**WHAT IS BEING ASKED**
Return each line exactly as written. Begin with the first line of the entries and end with the line that has "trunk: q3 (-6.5".
PROVIDED INFORMATION START
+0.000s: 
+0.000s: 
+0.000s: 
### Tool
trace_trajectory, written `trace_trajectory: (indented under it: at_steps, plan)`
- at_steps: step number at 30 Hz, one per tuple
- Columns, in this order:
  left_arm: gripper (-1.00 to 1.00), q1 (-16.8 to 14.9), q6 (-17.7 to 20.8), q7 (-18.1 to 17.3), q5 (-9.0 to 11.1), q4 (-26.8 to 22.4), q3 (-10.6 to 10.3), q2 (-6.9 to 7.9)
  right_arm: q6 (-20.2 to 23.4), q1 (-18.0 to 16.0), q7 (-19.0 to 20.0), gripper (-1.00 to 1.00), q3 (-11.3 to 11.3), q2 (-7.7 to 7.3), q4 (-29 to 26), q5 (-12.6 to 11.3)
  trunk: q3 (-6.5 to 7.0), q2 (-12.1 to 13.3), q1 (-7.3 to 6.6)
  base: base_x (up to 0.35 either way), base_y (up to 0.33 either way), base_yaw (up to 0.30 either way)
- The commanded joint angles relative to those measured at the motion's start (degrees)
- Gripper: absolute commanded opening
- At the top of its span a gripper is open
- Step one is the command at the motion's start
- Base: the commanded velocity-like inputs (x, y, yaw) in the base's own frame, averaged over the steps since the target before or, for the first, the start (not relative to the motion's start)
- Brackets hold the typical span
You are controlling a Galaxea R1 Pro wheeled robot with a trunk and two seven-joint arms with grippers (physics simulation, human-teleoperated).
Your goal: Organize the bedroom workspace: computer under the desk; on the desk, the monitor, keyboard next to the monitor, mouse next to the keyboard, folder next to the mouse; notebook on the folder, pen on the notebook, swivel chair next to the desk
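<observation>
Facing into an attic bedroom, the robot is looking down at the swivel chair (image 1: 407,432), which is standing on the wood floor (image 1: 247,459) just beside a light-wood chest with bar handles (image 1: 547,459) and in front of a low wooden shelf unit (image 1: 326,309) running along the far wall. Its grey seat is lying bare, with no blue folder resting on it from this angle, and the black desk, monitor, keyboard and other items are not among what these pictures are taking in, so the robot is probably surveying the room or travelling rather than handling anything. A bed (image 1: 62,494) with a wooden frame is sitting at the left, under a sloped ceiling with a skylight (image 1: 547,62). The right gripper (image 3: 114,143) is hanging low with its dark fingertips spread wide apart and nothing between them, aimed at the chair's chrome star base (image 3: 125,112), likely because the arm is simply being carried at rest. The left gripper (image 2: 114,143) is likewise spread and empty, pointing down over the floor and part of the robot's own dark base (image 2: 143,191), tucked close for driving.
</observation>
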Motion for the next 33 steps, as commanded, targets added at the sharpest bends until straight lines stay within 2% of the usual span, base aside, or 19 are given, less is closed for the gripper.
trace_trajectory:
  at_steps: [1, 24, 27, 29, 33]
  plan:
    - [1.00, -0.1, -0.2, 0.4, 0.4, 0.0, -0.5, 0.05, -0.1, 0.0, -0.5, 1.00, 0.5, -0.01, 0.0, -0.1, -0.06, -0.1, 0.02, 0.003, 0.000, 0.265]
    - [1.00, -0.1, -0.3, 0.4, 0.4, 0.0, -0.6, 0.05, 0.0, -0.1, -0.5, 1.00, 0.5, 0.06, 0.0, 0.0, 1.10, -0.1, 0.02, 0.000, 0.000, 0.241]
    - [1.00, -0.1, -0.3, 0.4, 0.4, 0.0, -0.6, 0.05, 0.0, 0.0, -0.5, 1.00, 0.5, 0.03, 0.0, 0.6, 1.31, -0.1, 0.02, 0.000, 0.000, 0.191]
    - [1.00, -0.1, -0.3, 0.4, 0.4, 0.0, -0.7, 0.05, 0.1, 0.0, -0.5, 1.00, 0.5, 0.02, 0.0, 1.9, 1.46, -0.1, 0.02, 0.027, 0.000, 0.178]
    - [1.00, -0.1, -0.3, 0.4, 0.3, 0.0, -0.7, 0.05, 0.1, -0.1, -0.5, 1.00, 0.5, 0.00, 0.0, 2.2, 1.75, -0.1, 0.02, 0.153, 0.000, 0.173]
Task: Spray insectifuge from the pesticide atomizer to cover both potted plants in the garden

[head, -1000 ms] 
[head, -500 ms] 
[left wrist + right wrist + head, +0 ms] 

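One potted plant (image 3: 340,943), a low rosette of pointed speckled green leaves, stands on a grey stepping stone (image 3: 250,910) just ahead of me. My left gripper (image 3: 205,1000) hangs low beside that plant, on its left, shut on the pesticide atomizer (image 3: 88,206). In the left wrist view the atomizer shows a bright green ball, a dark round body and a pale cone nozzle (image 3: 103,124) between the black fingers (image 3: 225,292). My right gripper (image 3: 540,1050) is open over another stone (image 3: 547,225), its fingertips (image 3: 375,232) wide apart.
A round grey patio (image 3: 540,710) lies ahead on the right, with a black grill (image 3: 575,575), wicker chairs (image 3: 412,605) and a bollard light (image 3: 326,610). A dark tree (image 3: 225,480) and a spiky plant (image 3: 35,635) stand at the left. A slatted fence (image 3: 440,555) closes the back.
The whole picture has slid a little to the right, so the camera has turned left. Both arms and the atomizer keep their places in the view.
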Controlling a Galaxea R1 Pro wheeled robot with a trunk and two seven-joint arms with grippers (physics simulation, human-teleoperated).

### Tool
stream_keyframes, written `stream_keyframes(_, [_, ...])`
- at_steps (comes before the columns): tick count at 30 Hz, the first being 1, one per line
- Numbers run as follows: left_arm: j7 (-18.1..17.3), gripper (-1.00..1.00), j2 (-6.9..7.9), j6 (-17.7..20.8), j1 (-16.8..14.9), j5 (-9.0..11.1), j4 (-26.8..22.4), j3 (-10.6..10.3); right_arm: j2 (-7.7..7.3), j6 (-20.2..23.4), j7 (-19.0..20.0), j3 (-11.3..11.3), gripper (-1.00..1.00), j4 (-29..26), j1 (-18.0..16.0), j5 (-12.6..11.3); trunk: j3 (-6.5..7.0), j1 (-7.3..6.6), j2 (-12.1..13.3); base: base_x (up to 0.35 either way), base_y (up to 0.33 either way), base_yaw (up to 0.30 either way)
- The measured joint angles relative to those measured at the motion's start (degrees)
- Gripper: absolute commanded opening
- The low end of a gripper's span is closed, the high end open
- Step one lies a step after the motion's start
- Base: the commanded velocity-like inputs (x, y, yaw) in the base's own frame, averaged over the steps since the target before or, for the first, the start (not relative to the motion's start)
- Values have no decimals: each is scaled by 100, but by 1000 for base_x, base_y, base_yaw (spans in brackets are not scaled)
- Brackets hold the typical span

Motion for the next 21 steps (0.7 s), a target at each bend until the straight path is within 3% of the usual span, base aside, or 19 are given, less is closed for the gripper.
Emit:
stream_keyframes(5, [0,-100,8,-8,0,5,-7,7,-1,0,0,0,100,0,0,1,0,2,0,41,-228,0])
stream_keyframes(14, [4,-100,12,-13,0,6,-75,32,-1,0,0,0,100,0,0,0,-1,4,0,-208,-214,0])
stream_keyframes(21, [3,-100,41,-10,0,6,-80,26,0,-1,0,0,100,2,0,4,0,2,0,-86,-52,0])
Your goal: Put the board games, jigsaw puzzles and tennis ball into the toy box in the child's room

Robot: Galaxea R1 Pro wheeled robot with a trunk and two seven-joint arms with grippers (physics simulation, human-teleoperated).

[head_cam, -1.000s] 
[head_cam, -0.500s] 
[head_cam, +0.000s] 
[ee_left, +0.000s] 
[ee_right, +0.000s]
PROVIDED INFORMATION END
**WRITTEN ANSWER**
+0.000s: 
+0.000s: 
+0.000s: 
### Tool
trace_trajectory, written `trace_trajectory: (indented under it: at_steps, plan)`
- at_steps: step number at 30 Hz, one per tuple
- Columns, in this order:
  left_arm: gripper (-1.00 to 1.00), q1 (-16.8 to 14.9), q6 (-17.7 to 20.8), q7 (-18.1 to 17.3), q5 (-9.0 to 11.1), q4 (-26.8 to 22.4), q3 (-10.6 to 10.3), q2 (-6.9 to 7.9)
  right_arm: q6 (-20.2 to 23.4), q1 (-18.0 to 16.0), q7 (-19.0 to 20.0), gripper (-1.00 to 1.00), q3 (-11.3 to 11.3), q2 (-7.7 to 7.3), q4 (-29 to 26), q5 (-12.6 to 11.3)
  trunk: q3 (-6.5 to 7.0), q2 (-12.1 to 13.3), q1 (-7.3 to 6.6)

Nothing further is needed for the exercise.